Here is a listing. Reproduce it exactly.

> [Information provided]:
⁂
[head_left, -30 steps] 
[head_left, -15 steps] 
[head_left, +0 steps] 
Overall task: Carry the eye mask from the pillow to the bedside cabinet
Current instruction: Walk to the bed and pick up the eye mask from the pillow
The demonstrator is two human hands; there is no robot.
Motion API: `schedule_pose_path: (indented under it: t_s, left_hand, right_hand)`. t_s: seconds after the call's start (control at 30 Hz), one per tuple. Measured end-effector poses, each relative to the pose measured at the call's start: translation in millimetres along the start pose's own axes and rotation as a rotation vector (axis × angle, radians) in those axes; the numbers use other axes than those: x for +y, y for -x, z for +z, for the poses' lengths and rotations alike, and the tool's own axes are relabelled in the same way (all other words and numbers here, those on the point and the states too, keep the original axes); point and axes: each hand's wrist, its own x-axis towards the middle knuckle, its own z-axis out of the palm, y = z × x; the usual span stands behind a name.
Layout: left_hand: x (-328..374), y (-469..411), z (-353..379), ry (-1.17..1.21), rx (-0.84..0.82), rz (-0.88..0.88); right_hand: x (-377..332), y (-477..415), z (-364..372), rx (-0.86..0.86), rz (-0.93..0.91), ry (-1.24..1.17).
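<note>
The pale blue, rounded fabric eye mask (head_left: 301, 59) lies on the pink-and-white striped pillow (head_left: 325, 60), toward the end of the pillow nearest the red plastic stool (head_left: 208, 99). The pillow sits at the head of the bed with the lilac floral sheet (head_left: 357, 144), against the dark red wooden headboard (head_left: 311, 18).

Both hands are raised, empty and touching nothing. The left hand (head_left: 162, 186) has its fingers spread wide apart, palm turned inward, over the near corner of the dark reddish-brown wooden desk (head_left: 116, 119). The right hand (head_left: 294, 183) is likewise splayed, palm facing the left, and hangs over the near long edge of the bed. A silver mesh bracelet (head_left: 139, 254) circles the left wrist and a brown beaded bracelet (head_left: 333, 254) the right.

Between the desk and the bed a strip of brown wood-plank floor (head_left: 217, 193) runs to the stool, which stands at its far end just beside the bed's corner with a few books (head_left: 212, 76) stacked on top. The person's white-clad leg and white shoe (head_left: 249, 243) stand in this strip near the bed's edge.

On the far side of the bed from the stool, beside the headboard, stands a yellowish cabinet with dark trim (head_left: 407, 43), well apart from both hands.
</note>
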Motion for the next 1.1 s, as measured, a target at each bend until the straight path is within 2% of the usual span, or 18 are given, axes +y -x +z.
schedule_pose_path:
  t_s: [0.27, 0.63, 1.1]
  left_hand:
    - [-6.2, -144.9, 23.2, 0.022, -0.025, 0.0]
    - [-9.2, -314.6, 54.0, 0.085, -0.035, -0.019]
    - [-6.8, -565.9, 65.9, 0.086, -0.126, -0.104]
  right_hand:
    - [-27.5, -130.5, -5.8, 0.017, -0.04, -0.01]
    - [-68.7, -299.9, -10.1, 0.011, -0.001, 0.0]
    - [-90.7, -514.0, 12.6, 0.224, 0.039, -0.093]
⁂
> [Exercise response]:
[head_left, -30 steps] 
[head_left, -15 steps] 
[head_left, +0 steps] 
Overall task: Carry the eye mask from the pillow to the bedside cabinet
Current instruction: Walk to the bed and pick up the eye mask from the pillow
The demonstrator is two human hands; there is no robot.
Motion API: `schedule_pose_path: (indented under it: t_s, left_hand, right_hand)`. t_s: seconds after the call's start (control at 30 Hz), one per tuple. Measured end-effector poses, each relative to the pose measured at the call's start: translation in millimetres along the start pose's own axes and rotation as a rotation vector (axis × angle, radians) in those axes; the numbers use other axes than those: x for +y, y for -x, z for +z, for the poses' lengths and rotations alike, and the tool's own axes are relabelled in the same way (all other words and numbers here, those on the point and the states too, keep the original axes); point and axes: each hand's wrist, its own x-axis towards the middle knuckle, its own z-axis out of the palm, y = z × x; the usual span stands behind a name.
Layout: left_hand: x (-328..374), y (-469..411), z (-353..379), ry (-1.17..1.21), rx (-0.84..0.82), rz (-0.88..0.88); right_hand: x (-377..332), y (-477..415), z (-364..372), rx (-0.86..0.86), rz (-0.93..0.91), ry (-1.24..1.17).
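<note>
The pale blue, rounded fabric eye mask (head_left: 301, 59) lies on the pink-and-white striped pillow (head_left: 325, 60), toward the end of the pillow nearest the red plastic stool (head_left: 208, 99). The pillow sits at the head of the bed with the lilac floral sheet (head_left: 357, 144), against the dark red wooden headboard (head_left: 311, 18).

Both hands are raised, empty and touching nothing. The left hand (head_left: 162, 186) has its fingers spread wide apart, palm turned inward, over the near corner of the dark reddish-brown wooden desk (head_left: 116, 119). The right hand (head_left: 294, 183) is likewise splayed, palm facing the left, and hangs over the near long edge of the bed. A silver mesh bracelet (head_left: 139, 254) circles the left wrist and a brown beaded bracelet (head_left: 333, 254) the right.

Between the desk and the bed a strip of brown wood-plank floor (head_left: 217, 193) runs to the stool, which stands at its far end just beside the bed's corner with a few books (head_left: 212, 76) stacked on top. The person's white-clad leg and white shoe (head_left: 249, 243) stand in this strip near the bed's edge.

On the far side of the bed from the stool, beside the headboard, stands a yellowish cabinet with dark trim (head_left: 407, 43), well apart from both hands.
</note>
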Motion for the next 1.1 s, as measured, a target at each bend until the straight path is within 2% of the usual span, or 18 are given, axes +y -x +z.
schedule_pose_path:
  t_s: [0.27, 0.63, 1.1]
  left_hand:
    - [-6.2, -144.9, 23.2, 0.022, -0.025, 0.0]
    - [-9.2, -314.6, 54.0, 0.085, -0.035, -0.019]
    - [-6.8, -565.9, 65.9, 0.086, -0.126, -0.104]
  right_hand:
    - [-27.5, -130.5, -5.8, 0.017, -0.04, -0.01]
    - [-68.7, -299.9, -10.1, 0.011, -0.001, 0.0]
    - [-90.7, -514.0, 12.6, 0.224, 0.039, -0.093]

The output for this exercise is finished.